_How to complete this task_
Your answer should be only the lines below from the one with "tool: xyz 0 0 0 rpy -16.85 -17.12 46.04" to the one with "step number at", repeated exactly, ends included.

_Information supplied_
──────────

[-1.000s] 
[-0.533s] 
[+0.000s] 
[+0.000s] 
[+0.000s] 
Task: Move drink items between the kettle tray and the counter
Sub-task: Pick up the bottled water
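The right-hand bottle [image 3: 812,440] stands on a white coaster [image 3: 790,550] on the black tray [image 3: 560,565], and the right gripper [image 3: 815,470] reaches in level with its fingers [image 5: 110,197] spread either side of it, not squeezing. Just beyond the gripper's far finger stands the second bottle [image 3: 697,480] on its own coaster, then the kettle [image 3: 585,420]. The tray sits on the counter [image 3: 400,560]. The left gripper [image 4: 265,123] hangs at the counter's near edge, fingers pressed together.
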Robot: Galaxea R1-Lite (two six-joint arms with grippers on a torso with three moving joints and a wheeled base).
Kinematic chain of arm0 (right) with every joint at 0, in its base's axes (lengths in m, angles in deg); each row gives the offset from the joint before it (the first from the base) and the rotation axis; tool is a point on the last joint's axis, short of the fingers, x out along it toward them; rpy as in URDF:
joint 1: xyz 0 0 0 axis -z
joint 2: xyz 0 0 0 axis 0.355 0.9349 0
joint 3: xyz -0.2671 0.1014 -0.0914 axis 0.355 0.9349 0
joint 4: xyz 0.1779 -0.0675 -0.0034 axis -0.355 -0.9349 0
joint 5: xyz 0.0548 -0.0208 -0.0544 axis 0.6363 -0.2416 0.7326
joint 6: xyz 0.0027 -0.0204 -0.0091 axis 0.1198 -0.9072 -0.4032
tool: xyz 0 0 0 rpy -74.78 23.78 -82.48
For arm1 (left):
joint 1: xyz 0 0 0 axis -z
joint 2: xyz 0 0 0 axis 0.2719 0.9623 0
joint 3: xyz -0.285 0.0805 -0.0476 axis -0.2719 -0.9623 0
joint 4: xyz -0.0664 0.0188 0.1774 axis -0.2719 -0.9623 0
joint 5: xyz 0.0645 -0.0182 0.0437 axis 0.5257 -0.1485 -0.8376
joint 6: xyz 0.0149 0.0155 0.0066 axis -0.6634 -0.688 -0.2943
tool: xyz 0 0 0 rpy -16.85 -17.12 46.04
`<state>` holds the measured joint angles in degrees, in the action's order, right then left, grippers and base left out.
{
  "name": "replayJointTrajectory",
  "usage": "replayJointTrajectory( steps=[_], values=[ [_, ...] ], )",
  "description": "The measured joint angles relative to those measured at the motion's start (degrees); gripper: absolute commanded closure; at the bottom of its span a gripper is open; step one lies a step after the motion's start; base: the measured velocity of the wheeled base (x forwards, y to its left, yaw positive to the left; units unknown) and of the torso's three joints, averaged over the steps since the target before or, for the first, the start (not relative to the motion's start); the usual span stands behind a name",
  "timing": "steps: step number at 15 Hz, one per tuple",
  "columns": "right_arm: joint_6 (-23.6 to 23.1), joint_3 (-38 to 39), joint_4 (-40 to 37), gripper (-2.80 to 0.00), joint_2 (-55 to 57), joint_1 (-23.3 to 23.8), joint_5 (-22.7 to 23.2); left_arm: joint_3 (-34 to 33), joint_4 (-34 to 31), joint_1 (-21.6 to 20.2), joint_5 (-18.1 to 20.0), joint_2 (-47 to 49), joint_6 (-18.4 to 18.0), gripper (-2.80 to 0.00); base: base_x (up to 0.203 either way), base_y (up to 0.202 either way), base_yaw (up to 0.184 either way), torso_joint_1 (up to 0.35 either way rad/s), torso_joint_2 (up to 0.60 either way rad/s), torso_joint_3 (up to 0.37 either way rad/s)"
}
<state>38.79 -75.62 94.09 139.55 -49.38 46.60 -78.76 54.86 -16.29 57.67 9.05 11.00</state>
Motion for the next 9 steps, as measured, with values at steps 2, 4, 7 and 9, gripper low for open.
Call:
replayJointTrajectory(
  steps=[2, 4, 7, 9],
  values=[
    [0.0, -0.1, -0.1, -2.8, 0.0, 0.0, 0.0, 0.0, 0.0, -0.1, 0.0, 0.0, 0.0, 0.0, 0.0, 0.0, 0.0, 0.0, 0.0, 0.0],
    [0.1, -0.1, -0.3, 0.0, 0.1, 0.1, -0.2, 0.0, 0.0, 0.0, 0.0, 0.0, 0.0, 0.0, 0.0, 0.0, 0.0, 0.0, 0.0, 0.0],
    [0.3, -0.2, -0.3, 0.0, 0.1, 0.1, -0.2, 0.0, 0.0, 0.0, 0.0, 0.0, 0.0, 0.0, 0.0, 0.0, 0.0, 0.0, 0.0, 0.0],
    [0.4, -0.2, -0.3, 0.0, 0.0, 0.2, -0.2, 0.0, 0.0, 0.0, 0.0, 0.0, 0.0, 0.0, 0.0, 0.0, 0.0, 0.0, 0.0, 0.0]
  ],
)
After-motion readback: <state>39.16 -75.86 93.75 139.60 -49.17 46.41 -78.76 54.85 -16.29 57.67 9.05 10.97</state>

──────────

_Answer box_
tool: xyz 0 0 0 rpy -16.85 -17.12 46.04
`<state>` holds the measured joint angles in degrees, in the action's order, right then left, grippers and base left out.
{
  "name": "replayJointTrajectory",
  "usage": "replayJointTrajectory( steps=[_], values=[ [_, ...] ], )",
  "description": "The measured joint angles relative to those measured at the motion's start (degrees); gripper: absolute commanded closure; at the bottom of its span a gripper is open; step one lies a step after the motion's start; base: the measured velocity of the wheeled base (x forwards, y to its left, yaw positive to the left; units unknown) and of the torso's three joints, averaged over the steps since the target before or, for the first, the start (not relative to the motion's start); the usual span stands behind a name",
  "timing": "steps: step number at 15 Hz, one per tuple",

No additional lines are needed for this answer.